IT IS 3:30 ON A WEDNESDAY AFTERNOON and Tarah Lynne Schaeffer, Sesame Street’s new kid on the block, is home from school. Emerging from a special ramp-equipped van, the 9-year-old fourth grader expertly steers her pink wheelchair up the driveway to her family’s ranch-style house in suburban Plainville, Conn. Once inside, Tarah lets her father, Scott, 31, an arts-and-crafts store manager, lift her—ever so gently—from the chair and set her on the kitchen floor.
“Someone got mail today,” says her homemaker mother, Kathy, 27, playfully waving a letter from one of Tarah’s pals. She has made a lot of friends (including Big Bird, Zoe and Elmo) since her debut on Sesame Street last November as the first full-time cast member to appear in a wheelchair.
“I’m coming,” she says now, pushing herself off the floor with both arms, her legs crossed in front, her bottom skimming the linoleum. Somehow Tarah makes it all look easy—despite the pink fiberglass cast she wears on her right leg, the result of a fractured ankle she suffered last month. While practicing for a wheelchair race with other handicapped children, Tarah, a speed demon on the 100-yard obstacle course, went off a ramp and upended her aluminum chariot.
Most kids who fall down usually wind up with scrapes and bruises. But when Tarah takes a tumble, it’s cause for real concern. She has osteogenesis imperfecta, a rare, incurable genetic condition better known as brittle-bone disorder. Limbs and joints can be fractured by the slightest pressure, and they’re often too fragile for walking. Tarah is able to stand, assisted by-braces. But, as she explained on the Jan. 19 Sesame Street, “my legs don’t work so well, and so I use this wheelchair to get around.” The chair also affords some protection—except when Tarah’s racing. In previous spills she broke her nose and an arm. Her spirit, however, remains unbowed. “Safety is always a priority,” says her coach, Don Chaffee, “but she’s independent and still learning her limitations.”

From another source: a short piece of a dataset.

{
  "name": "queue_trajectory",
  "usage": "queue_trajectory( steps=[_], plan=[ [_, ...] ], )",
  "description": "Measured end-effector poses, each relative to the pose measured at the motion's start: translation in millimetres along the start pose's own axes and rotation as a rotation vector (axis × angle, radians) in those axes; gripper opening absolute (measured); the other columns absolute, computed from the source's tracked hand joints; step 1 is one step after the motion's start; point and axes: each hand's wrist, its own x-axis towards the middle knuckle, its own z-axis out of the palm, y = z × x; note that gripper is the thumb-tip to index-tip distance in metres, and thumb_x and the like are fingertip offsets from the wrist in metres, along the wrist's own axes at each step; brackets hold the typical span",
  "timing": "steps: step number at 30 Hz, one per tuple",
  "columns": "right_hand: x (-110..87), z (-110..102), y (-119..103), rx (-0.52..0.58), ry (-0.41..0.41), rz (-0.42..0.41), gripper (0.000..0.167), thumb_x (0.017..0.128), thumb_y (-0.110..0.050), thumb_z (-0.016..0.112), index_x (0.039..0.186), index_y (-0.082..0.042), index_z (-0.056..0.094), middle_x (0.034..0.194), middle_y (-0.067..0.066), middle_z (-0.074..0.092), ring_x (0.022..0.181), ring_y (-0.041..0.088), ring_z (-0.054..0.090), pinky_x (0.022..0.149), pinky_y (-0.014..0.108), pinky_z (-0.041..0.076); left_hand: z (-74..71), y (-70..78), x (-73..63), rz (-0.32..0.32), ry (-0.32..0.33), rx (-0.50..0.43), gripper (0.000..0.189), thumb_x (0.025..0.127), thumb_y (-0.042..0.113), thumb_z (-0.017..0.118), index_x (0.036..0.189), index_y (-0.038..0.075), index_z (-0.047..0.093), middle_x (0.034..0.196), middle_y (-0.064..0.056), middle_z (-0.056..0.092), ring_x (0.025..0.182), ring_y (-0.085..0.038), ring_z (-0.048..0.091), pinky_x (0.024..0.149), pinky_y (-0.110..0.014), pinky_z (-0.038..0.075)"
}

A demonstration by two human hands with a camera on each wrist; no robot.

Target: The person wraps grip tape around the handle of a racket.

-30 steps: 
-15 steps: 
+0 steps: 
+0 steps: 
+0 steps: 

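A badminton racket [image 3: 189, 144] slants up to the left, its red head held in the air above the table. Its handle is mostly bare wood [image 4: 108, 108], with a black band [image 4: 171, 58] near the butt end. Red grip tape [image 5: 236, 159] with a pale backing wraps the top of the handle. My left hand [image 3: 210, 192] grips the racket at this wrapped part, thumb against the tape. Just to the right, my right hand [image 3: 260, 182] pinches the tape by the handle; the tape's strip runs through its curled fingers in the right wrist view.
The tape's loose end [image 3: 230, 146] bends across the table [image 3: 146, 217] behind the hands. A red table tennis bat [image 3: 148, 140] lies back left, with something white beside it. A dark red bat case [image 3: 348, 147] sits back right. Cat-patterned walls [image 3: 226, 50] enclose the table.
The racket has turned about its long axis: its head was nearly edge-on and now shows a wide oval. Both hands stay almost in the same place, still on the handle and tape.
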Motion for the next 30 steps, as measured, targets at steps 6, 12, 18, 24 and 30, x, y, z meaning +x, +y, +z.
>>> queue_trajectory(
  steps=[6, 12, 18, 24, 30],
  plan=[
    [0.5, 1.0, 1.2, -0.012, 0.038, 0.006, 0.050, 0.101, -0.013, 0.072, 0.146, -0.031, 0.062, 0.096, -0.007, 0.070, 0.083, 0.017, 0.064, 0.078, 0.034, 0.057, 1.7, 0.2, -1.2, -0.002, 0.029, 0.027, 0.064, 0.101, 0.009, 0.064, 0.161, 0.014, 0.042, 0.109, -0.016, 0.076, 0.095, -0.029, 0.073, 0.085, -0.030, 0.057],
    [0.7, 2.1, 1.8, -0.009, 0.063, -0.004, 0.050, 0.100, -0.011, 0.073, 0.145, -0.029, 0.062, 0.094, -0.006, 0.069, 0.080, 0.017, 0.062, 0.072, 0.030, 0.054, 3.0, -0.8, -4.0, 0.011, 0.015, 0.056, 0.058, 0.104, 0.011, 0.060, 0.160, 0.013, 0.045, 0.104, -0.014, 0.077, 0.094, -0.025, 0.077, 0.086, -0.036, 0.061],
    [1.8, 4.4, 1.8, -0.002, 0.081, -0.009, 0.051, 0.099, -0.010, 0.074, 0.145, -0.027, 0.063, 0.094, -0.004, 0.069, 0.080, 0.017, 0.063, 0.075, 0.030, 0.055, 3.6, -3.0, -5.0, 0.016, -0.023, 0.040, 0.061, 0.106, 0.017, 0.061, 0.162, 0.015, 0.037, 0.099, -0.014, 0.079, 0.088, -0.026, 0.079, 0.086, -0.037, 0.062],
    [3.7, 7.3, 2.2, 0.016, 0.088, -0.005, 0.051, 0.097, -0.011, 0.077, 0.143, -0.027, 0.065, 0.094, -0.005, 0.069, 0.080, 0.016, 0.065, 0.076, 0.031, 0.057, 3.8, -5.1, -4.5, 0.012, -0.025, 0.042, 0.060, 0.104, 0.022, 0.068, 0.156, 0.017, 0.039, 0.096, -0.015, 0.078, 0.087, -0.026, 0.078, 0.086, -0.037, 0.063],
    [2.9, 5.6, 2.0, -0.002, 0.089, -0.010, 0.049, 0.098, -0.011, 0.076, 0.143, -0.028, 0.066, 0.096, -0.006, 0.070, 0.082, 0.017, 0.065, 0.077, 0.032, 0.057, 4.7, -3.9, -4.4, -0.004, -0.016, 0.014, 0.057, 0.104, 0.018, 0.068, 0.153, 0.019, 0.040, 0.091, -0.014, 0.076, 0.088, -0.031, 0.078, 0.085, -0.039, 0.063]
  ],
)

Since birth, Tarah has suffered more than 90 bone fractures and breaks. “The hard part,” says Scott, “was that Tarah would be lying there crying…” “And you wouldn’t know what it was,” Kathy finishes. “She was able to speak at a year old because she would have to tell us what was going on,” her mother surmises. “She knew her ABCs around 10 months. And she watched Sesame Street”—sometimes in a full body cast.
The Schaeffers, who could find no trace of Tarah’s disorder in their family’s medical histories, went on to have two more daughters, Samantha, now 5, and Amanda, 3, neither of whom are similarly afflicted. Their big sister, meanwhile, radiates vitality. One moment she’s showing off her Sega video games; next she’s doing her Mrs. Doubtfire impression—and wiggling her toes through her cast.
At the Frank T. Wheeler elementary school, Tarah mingles easily with her nondisabled classmates. A paraprofessional, Virginia Mills, is assigned to help Tarah get around safely. “In every other way,” says her homeroom teacher, June Hurier, “she is a typical fourth grader.”
The only activity from which she has really felt excluded is gym. So in January 1993, Tarah joined the Cruisers, the wheelchair sports team at nearby Newington Children’s Hospital, where she has physical therapy once a week. Last spring, Coach Chaffee, hearing about Sesame Street’s search for a handicapped new “neighbor,” alerted Kathy. She and Scott took Tarah to three auditions in New York City, where the show is taped. Some 70 other children also tried out. Then four weeks later, Chaffee got the good news. “Don, I got the role!” said Tarah, who taped her first dozen segments last fall.
So are Tarah’s friends now clamoring to be on the show too? Tarah rolls her eyes. “I knew you were going to ask me that!” she says, sounding oh-so-media-weary after doing the Today show March 10. “Katie Couric asked me the same question, and I was like, ‘Oh, gawwwwd!’ ” Then, with a gleam in her eye, she dares a visitor: “Race me?”